Aminah menarik napas sejenak, ia lalu melabuhkan kembali pendangannya ke wajah sang pramusaji, “Es jeruk tapi nggak pakai es, gitu aja kok repot sih?” gerutu Aminah.
Sang pramusaji mendelik, ia juga tiba-tiba menggaruk kepalanya yang tidak gatal, “Maaf, Bu. Tadi ibukan pesan es jeruk tapi nggak pakai es, gimana cara bikinnya?”
Aminah kembali menarik napas lalu melepaskannya, “Lu tinggal bikinin jeruk peras dalam satu gelas, terus gelas berbeda lu kasih batu es kagak pakai apa-apa. Jadi ntar gue sendiri yang memasukkan batu esnya, begitu. Udah paham?”
“Owwhh ... begitu, harusnya ibu jelaskan seperti itu biar saya tidak bingung, hehehe. Baiklah, tunggu sebentar ya. Pesanannya akan segera datang.” Sang pramusaji pun berlalu seraya geleng-geleng kepala.
“Aneh banget ini resto,” gumam Aminah pelan.
“Ada apa, Jeng.
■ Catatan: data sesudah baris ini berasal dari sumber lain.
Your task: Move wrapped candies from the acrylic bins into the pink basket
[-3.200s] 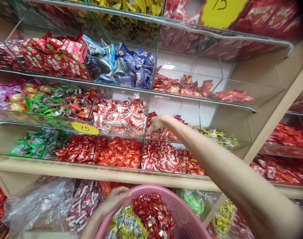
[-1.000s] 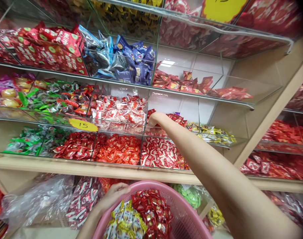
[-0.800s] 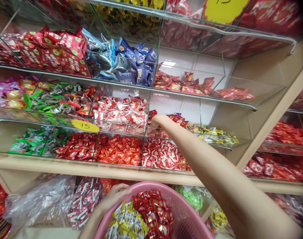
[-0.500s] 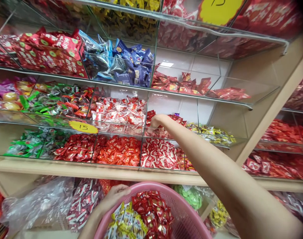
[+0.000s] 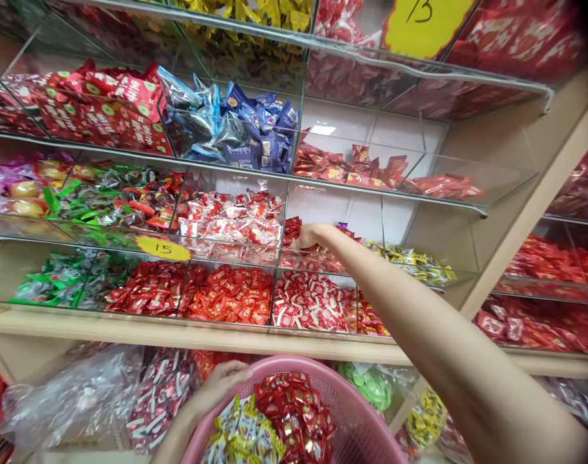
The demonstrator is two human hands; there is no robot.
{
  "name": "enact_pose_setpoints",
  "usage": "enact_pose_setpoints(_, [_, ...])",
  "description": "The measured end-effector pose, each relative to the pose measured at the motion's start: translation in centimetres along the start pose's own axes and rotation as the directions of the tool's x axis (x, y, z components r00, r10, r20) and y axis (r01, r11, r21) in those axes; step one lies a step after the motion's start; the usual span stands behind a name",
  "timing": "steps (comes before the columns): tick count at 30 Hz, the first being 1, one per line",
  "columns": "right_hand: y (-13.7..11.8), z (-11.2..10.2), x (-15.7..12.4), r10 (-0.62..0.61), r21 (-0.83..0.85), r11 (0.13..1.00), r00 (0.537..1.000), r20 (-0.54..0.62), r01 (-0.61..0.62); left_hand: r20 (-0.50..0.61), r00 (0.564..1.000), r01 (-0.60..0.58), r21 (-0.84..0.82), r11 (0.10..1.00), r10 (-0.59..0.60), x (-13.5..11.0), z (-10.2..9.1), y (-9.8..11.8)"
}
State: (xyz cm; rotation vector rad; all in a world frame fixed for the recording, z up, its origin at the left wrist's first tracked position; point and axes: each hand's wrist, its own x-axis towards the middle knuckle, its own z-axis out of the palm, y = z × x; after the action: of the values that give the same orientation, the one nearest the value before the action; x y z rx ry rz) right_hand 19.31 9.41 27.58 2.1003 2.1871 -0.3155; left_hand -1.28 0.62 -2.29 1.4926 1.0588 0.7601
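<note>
My right hand (image 5: 307,236) reaches into a clear acrylic bin on the middle shelf, fingers curled down among dark red wrapped candies (image 5: 294,229); what they grip is hidden. My left hand (image 5: 223,381) is wrapped over the rim of a pink plastic basket (image 5: 356,419) at the bottom of the view. The basket holds shiny red candy packets (image 5: 294,412) and yellow-and-white packets (image 5: 240,432).
Tiered clear bins hold wrapped sweets: red-and-white ones (image 5: 236,219), blue packets (image 5: 250,129), green ones (image 5: 62,283), yellow ones (image 5: 414,261). Yellow price tags (image 5: 162,248) are stuck on bin fronts. A wooden shelf edge (image 5: 178,335) runs below; plastic bags (image 5: 71,393) lie underneath.
My right hand has stayed in the same bin, shifting only slightly among the candies. The left hand keeps its hold on the basket rim. The view wobbles a little.
</note>
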Motion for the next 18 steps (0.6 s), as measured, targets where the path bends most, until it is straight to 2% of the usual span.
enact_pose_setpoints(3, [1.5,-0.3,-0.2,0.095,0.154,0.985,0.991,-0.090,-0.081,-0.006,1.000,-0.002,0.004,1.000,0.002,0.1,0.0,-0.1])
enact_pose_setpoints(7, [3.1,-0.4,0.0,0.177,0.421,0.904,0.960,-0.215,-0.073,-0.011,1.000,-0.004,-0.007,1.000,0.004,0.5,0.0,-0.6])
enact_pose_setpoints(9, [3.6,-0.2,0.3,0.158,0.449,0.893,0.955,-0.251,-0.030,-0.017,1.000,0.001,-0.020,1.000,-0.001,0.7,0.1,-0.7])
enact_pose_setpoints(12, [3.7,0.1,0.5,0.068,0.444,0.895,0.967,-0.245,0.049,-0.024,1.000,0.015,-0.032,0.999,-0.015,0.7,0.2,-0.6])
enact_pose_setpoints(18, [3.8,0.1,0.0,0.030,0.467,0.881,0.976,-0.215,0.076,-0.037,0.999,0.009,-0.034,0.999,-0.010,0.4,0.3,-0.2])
Merengut sendiri aja?” Tiba-tiba Wiwik datang dan melihat calon besannya mengomel sendiri.
“Heehh ... Jeng Wiwik sudah datang ....” Aminah bangkit dan menyambut hangat sahabatnya itu.
“Maaf lho membuat jeng Aminah menunggu lama.” Wiwik duduk di kursi yang ada di hadapan Aminah setelah cipika cipiki dengan ibu Juleha itu.
“Ah, tidak ... baru beberapa menit kok. Oiya, jeng Wiwik mau pesan apa? Maaf lho kalau saya sudah membuat pesanan lebih dulu, hehehe ....” Aminah terkekeh ringan.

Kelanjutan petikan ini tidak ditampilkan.